В предвкушении, Габриель огляделся.

— Где же он?

— Не бойся, я отведу тебя к нему. — Убрав несколько булавок, матушка Блэссинг сняла апостольник и слегка встряхнула головой, освобождая гриву спутанных рыжих волос.

— Почему вы не сказали Майе, что мой отец на острове?

— Я не общалась ни с кем из Арлекинов.

— Мой отец должен был попросить отыскать меня.

— Однако не попросил. — Отложив апостольник на столик, ирландка взяла меч в кожаных ножнах, перекинула ремень через плечо. — Майя разве не говорила? Мы, Арлекины, защищаем вас, но понимать никак не обязаны.

Не говоря больше ни слова, она вывела Габриеля и Майю из часовни. Снаружи на скамейке их дожидалась одна монахиня — миниатюрная ирландка. Перебирая четки, она беззвучно шептала молитвы.

— Капитан Фоули еше не уплыл?

— Нет, мэм.

— Передай, что наши гости задержатся на острове. Я сообщу, когда их забрать. Обе женщины и девочка заночуют в общей комнате, юноша пойдет в кладовую. Скажи сестре Джоан, чтобы приготовила на ужин вдвое больше порций.

Кивнув, маленькая монахиня удалилась.

— Эти женщины послушны, — сказала матушка Блэссинг, — но их молитвы и пения раздражают.
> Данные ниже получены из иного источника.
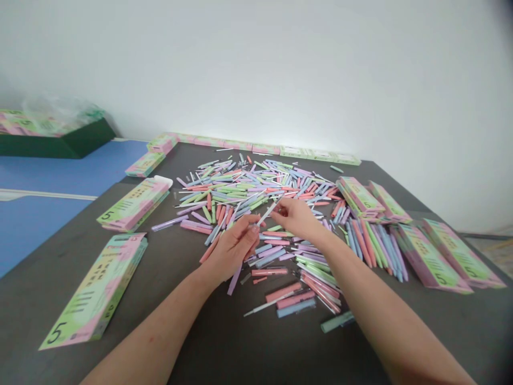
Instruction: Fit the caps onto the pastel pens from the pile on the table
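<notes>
My left hand [234, 246] is closed, thumb against fingers, at the near side of a heap of pen parts. A purple pen barrel [234, 280] sticks out below its palm and appears to be held in it. Between my hands a thin white pen refill [266, 213] slants up to the right, its lower end at my left fingertips. My right hand [295, 216] pinches the refill's upper end. Under and around both hands lie many pen barrels [236, 190] in pink, green, blue and purple, with loose white refills [268, 303] among them.
Printed pen boxes lie on the dark table [160, 299]: one box [96, 289] near left, an open-flapped box [136, 203] behind it, several boxes [433, 256] at right. Beside those is a row of pens [377, 246]. More boxes [240, 144] line the wall edge. A green bin [60, 144] stands far left.
</notes>
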Demonstrator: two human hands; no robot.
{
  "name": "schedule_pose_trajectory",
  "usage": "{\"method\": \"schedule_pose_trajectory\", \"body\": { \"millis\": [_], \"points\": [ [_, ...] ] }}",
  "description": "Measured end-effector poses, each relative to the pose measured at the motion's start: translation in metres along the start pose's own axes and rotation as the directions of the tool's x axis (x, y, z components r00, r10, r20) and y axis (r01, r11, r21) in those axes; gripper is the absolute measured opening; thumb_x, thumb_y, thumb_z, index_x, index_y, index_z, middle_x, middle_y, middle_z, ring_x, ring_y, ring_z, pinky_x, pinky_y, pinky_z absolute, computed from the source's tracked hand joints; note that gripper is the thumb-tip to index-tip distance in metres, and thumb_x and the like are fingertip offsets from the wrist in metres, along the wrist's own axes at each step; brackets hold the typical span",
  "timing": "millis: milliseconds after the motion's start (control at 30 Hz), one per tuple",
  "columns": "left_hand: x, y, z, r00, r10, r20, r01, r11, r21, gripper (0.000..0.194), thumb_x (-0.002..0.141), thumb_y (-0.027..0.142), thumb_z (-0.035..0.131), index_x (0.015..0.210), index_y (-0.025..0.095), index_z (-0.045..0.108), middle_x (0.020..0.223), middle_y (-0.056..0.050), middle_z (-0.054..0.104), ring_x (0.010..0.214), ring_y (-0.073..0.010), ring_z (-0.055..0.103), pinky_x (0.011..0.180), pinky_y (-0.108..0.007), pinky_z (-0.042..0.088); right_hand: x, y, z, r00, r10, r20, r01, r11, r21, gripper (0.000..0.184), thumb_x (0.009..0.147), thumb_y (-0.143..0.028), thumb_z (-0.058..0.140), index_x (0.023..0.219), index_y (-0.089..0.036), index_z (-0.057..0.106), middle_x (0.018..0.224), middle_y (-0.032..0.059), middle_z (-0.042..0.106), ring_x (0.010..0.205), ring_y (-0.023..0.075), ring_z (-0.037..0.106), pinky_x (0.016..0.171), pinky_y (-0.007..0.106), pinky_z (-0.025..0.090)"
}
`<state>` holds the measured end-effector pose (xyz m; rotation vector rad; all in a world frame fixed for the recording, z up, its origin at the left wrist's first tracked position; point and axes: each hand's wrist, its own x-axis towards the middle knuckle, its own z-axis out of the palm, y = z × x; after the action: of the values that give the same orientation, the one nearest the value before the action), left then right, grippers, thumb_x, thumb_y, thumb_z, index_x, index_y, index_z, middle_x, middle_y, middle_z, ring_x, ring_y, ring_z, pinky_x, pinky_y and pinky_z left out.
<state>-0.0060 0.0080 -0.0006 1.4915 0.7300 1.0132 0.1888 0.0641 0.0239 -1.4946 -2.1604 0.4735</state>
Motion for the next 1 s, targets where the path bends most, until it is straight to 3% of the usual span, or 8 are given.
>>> {"method": "schedule_pose_trajectory", "body": {
  "millis": [33,100,133,200,300,433,600,1000],
  "points": [
    [0.000,0.000,0.000,1.000,-0.001,-0.001,0.001,1.000,0.004,0.031,0.096,0.044,0.043,0.112,0.019,0.049,0.061,0.007,0.040,0.048,-0.0060,0.035,0.046,-0.020,0.029,-0.007,-0.001,-0.005,0.995,0.065,-0.074,-0.044,0.967,0.252,0.015,0.083,-0.030,0.059,0.083,-0.015,0.063,0.067,0.0023,0.065,0.058,0.0137,0.058,0.055,0.025,0.043],
    [-0.001,0.000,0.000,1.000,-0.010,0.001,0.010,1.000,0.021,0.031,0.095,0.045,0.044,0.111,0.019,0.050,0.062,0.007,0.039,0.049,-0.0059,0.035,0.046,-0.020,0.030,-0.022,-0.004,-0.013,0.977,0.153,-0.148,-0.020,0.757,0.653,0.020,0.081,-0.036,0.062,0.086,-0.017,0.060,0.059,-0.0023,0.060,0.051,0.0116,0.055,0.051,0.023,0.044],
    [-0.001,0.000,0.001,1.000,-0.016,0.005,0.016,0.999,0.035,0.031,0.095,0.045,0.043,0.110,0.019,0.050,0.063,0.007,0.039,0.049,-0.0057,0.035,0.047,-0.020,0.030,-0.030,-0.005,-0.016,0.965,0.182,-0.188,0.029,0.639,0.768,0.019,0.081,-0.036,0.063,0.085,-0.018,0.060,0.062,-0.0021,0.062,0.052,0.0108,0.056,0.050,0.022,0.044],
    [-0.002,0.002,0.002,0.999,-0.036,0.022,0.034,0.997,0.064,0.030,0.096,0.045,0.043,0.107,0.018,0.051,0.063,0.007,0.040,0.049,-0.0053,0.035,0.048,-0.020,0.030,-0.042,-0.010,-0.021,0.941,0.221,-0.258,0.124,0.483,0.867,0.014,0.081,-0.031,0.065,0.085,-0.018,0.062,0.072,-0.0002,0.066,0.054,0.0092,0.057,0.049,0.020,0.045],
    [-0.003,0.005,0.003,0.995,-0.080,0.054,0.075,0.993,0.086,0.031,0.096,0.046,0.042,0.106,0.018,0.051,0.063,0.007,0.039,0.051,-0.0056,0.036,0.047,-0.020,0.029,-0.055,-0.015,-0.025,0.902,0.266,-0.340,0.224,0.386,0.895,0.009,0.080,-0.025,0.066,0.088,-0.020,0.065,0.078,0.0007,0.068,0.059,0.0090,0.059,0.049,0.019,0.045],
    [-0.006,0.007,0.004,0.989,-0.115,0.095,0.099,0.983,0.157,0.034,0.095,0.047,0.041,0.109,0.018,0.051,0.061,0.007,0.037,0.050,-0.0064,0.033,0.046,-0.020,0.024,-0.062,-0.015,-0.030,0.852,0.313,-0.420,0.305,0.354,0.884,0.009,0.081,-0.022,0.066,0.090,-0.021,0.067,0.084,0.0010,0.069,0.062,0.0086,0.061,0.049,0.018,0.046],
    [-0.007,0.006,0.004,0.984,-0.144,0.105,0.118,0.967,0.224,0.034,0.096,0.046,0.041,0.112,0.018,0.052,0.062,0.006,0.039,0.054,-0.0076,0.037,0.049,-0.021,0.027,-0.065,-0.011,-0.035,0.811,0.346,-0.472,0.352,0.357,0.865,0.008,0.081,-0.020,0.066,0.089,-0.021,0.068,0.086,0.0011,0.069,0.063,0.0079,0.060,0.050,0.017,0.047],
    [-0.008,0.003,0.003,0.981,-0.156,0.115,0.118,0.952,0.281,0.037,0.095,0.048,0.040,0.115,0.019,0.052,0.063,0.006,0.038,0.055,-0.0089,0.035,0.051,-0.022,0.028,-0.070,-0.018,-0.032,0.839,0.218,-0.499,0.377,0.429,0.821,0.010,0.084,-0.022,0.065,0.094,-0.021,0.067,0.089,0.0033,0.071,0.065,0.0113,0.062,0.051,0.023,0.050]
  ]
}}
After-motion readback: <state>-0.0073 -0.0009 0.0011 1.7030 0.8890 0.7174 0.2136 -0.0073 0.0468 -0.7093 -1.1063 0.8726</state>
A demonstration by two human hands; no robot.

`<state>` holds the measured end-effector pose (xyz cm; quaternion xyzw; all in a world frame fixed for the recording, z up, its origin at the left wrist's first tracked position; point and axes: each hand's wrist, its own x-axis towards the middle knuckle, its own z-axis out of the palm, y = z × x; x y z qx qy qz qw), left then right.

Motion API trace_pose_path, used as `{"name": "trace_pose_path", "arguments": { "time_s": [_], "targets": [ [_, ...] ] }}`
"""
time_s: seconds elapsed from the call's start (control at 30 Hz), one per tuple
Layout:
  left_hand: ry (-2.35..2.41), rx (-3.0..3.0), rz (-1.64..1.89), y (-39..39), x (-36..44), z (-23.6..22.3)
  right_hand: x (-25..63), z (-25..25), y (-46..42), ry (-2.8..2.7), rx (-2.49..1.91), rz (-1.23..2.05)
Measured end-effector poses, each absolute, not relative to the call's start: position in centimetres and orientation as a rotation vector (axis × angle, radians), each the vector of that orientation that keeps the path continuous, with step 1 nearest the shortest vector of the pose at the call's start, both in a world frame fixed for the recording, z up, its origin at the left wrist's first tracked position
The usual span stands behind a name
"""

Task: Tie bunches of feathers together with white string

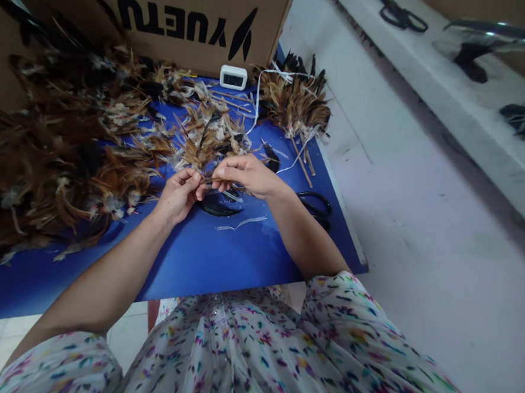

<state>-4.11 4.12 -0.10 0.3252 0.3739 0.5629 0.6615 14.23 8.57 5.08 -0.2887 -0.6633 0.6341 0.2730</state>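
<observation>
My left hand [179, 196] is closed in a pinch, thumb against fingers, on one end of a thin brown stick [208, 181]. Close beside it, my right hand [248, 175] has its fingers curled over the same stick from the other side. Small parts at the fingertips are too fine to make out. Just beyond the hands lies a heap of brown feathers [213, 131]. A curved black feather [221, 208] and a clear plastic strip [247, 221] rest on the blue table [223, 259] below them. Black scissor-like handles [319, 207] show partly behind my right forearm.
Large piles of brown feathers [59, 172] cover the table's left. Feather bundles [295, 100] with sticks [306, 163] lie at the back right, with white ribbon [258, 95]. A white digital clock [233, 77] stands before a cardboard box [187, 43]. A wall with a ledge [430, 64] bounds the right.
</observation>
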Motion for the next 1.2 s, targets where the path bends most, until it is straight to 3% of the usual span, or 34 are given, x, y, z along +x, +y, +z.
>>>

Для монашек ордена с таким строгим уставом бедные клариссы чересчур много треплются.

Майя и Габриель последовали за аббатисой по короткой лестнице на второй, промежуточный, уступ — к монастырским постройкам. Монахи в шестом веке сложили их из блоков известняка; чтобы защититься от ветра, двери сделали тяжелыми — из дуба, а окна — маленькими и круглыми. Каждая постройка была размером с лондонский двухэтажный автобус.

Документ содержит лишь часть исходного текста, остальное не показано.